» TASK PROMPT:
Exact copy, no pictures: repeat the data that follows.

********

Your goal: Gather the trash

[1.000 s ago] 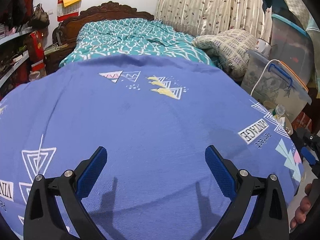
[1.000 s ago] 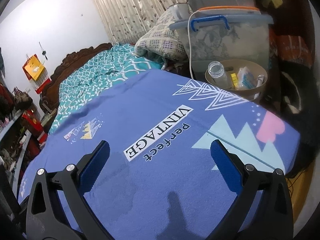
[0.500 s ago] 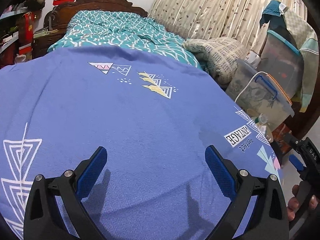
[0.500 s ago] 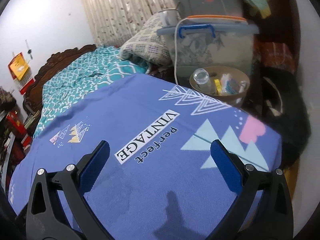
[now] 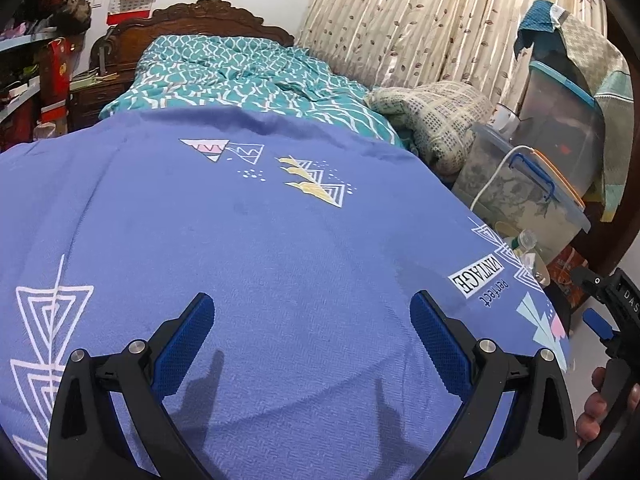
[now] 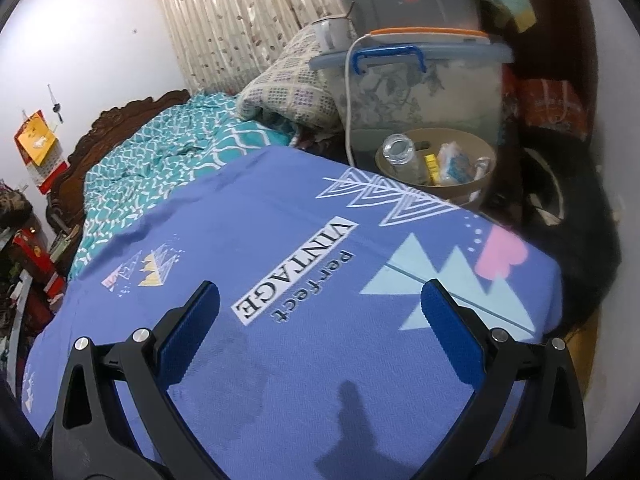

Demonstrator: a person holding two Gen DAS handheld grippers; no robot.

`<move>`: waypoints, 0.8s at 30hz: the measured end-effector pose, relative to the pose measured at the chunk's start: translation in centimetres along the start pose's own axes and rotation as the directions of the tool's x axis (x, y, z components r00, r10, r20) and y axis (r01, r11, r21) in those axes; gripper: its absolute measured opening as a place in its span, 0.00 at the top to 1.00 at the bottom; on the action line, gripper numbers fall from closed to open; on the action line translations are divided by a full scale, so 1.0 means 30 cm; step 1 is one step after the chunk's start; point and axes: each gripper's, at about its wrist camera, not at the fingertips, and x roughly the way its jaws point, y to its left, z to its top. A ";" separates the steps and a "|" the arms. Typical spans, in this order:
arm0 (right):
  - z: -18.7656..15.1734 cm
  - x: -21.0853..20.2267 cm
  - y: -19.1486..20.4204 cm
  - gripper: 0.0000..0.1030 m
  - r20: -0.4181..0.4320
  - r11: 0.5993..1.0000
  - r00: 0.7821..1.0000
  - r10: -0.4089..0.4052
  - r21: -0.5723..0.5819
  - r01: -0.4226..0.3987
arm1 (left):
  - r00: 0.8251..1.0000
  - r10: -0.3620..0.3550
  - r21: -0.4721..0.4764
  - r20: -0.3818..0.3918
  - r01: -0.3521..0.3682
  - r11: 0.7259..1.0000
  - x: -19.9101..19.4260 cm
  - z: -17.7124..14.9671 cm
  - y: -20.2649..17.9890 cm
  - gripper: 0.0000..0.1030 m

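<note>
A round tan bin [image 6: 472,190] stands on the floor past the far right corner of the blue bedspread [image 6: 304,264]. It holds a clear plastic bottle [image 6: 398,150], a yellow box and crumpled wrappers. In the left wrist view the same bin [image 5: 538,268] peeks out past the bed's right edge, with the bottle [image 5: 526,240] in it. My left gripper [image 5: 312,316] hovers open over the bare bedspread [image 5: 260,248], nothing between its fingers. My right gripper [image 6: 320,304] is open too, above the "VINTAGE" print, empty. I see no loose trash on the bedspread.
A clear storage box [image 6: 420,84] with blue handles and a white cable stands behind the bin. A folded checked blanket [image 6: 288,84] and teal quilt [image 5: 256,80] lie further up the bed. Shelves [image 5: 24,92] crowd the left. A hand [image 5: 600,412] holds the other gripper at lower right.
Both cameras have shifted slightly over the bed; the left view swung right then back a little, the right view drew back. Both grippers stayed open and empty.
</note>
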 end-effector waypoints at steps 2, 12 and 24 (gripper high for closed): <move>0.004 0.014 0.007 0.03 -0.006 0.999 0.999 0.033 -0.006 -0.034 | 1.000 0.000 0.003 -0.009 0.000 1.000 0.006 0.000 -0.002 0.08; 0.049 0.026 -0.044 0.03 -0.011 0.983 0.987 0.161 -0.091 -0.161 | 0.997 0.071 0.009 -0.040 -0.070 0.997 0.027 -0.001 -0.011 0.08; 0.034 0.067 -0.140 0.03 0.001 0.977 0.982 0.188 -0.101 -0.187 | 0.975 0.204 0.151 -0.086 -0.190 0.970 0.068 0.057 -0.251 0.08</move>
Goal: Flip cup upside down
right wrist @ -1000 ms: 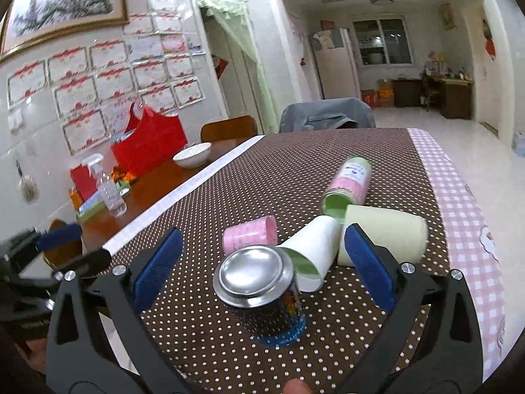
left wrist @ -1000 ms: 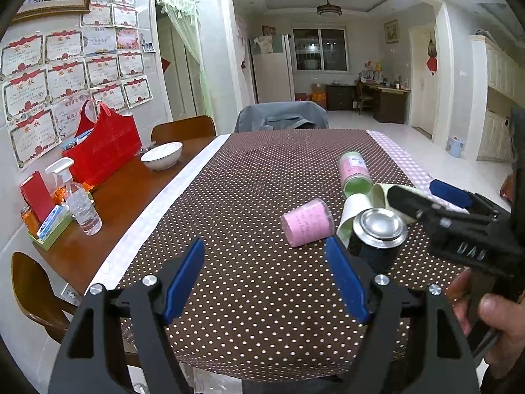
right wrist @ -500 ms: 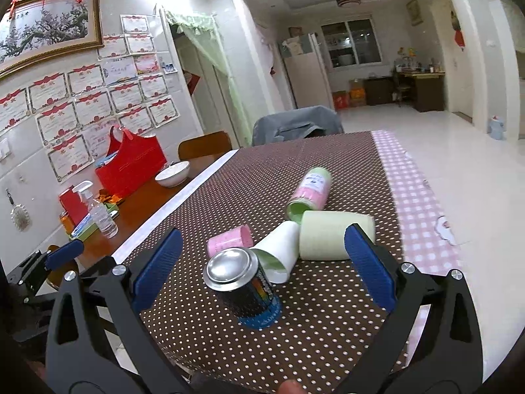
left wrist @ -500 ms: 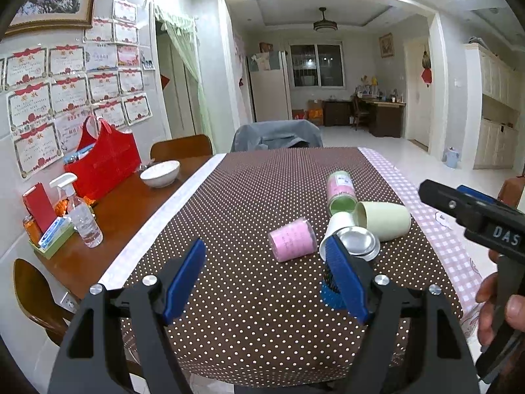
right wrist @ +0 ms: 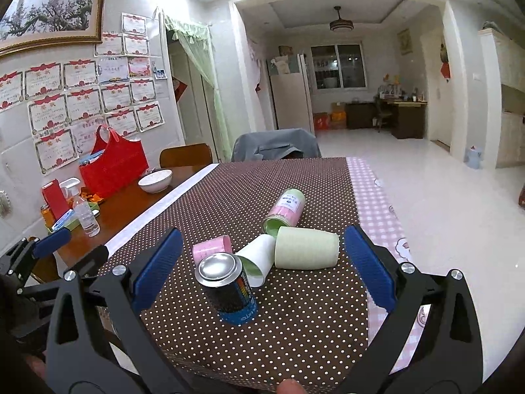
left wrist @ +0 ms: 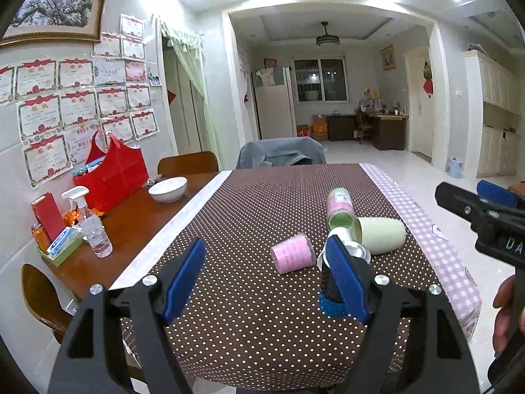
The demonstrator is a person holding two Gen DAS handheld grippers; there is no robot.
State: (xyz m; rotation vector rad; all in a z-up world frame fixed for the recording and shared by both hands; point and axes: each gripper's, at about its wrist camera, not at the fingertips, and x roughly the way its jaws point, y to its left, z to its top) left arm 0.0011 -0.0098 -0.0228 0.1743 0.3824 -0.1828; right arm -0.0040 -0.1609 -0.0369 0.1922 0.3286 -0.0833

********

» RESULT:
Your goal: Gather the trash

[1.000 s ago] 
[1.000 s ago] 
[0.500 s ago] 
[0.500 s ago] 
[now] 
[now] 

Demonstrator: a person holding two Gen DAS handheld grippers; no robot.

`<move>`: waypoints, 0.8s at 30hz: the measured end-effector pose, relative to the pose measured at the chunk's start: translation in centimetres along the start pose's own axes and rotation as the directions of the tool's x axis (x, y, z components r00, r10, r20) and y axis (r01, r11, r21) in those axes; gripper: its absolute measured opening as a place in its span, 0.00 at the top to 1.00 at the bottom; on the action line, gripper numbers fall from closed to open; on the action line translations are divided by a full scale, so 1.0 means 30 cm; step 1 is one step after the chunk's start; point and axes: each gripper's, at about its wrist camera, not at the fingertips, and x roughly the way its jaws point, y to its left, z to its top. A ";" separates the steps and a "|" the arms. Typical spans, in this order:
arm0 (right):
  - z: -18.7656..15.1734 cm
  - x: -21.0853..20.2267 cm
  - y: -19.1486..20.4204 cm
  - gripper: 0.0000..0.1030 m
  - r20: -0.4181..0.4320
  - r11: 0.5993..1.0000
  - r00: 0.7821..1.0000
  - r10: -0.4089..0.4052
  - r21: -0.5723..0.5819
  - r01: -0.4226..0.3987
arm1 (left):
  - r00: 0.8251..1.0000
  - r10: -0.3620..0.3550
  - r21: -0.4721..0.4764
  - r20: -0.3818..0.3918
  - r01: -0.3521..0.3682
  - r11: 0.7259..1.0000
  - x: -19.9101..19.4260 cm
  - z: -17.7124..14.9671 cm
  - y: -20.2649..17.9890 cm
  - gripper: 0.0000..0.1030 m

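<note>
A round tan bin [image 6: 472,190] stands on the floor past the far right corner of the blue bedspread [image 6: 304,264]. It holds a clear plastic bottle [image 6: 398,150], a yellow box and crumpled wrappers. In the left wrist view the same bin [image 5: 538,268] peeks out past the bed's right edge, with the bottle [image 5: 526,240] in it. My left gripper [image 5: 312,316] hovers open over the bare bedspread [image 5: 260,248], nothing between its fingers. My right gripper [image 6: 320,304] is open too, above the "VINTAGE" print, empty. I see no loose trash on the bedspread.
A clear storage box [image 6: 420,84] with blue handles and a white cable stands behind the bin. A folded checked blanket [image 6: 288,84] and teal quilt [image 5: 256,80] lie further up the bed. Shelves [image 5: 24,92] crowd the left. A hand [image 5: 600,412] holds the other gripper at lower right.
Both cameras have shifted slightly over the bed; the left view swung right then back a little, the right view drew back. Both grippers stayed open and empty.
</note>
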 end-effector waypoints at steps 2, 12 and 24 (gripper high for closed): <move>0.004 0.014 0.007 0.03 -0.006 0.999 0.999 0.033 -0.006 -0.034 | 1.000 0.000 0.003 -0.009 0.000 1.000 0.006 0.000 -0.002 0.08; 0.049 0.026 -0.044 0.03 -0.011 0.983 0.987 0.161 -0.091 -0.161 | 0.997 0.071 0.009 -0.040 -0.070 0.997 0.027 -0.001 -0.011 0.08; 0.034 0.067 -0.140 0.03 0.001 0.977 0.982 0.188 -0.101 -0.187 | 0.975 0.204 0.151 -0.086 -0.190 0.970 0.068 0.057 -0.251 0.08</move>
Goal: Flip cup upside down
right wrist @ -1000 ms: 
left wrist @ -1000 ms: 
right wrist @ -500 ms: 
left wrist @ -500 ms: 
right wrist @ +0 ms: 
left wrist @ +0 ms: 
The demonstrator is a person holding two Gen DAS handheld grippers; there is no robot.
State: (xyz m; rotation vector rad; all in a z-up world frame fixed for the recording and shared by both hands; point and axes: each gripper's, at about its wrist camera, not at the fingertips, and x roughly the way its jaws point, y to its left, z to its top) left arm 0.0011 -0.0098 -0.0228 0.1743 0.3824 -0.1828; right arm -0.0040 -0.1609 -0.0369 0.1922 0.3286 -0.0833

This exercise requires no additional output.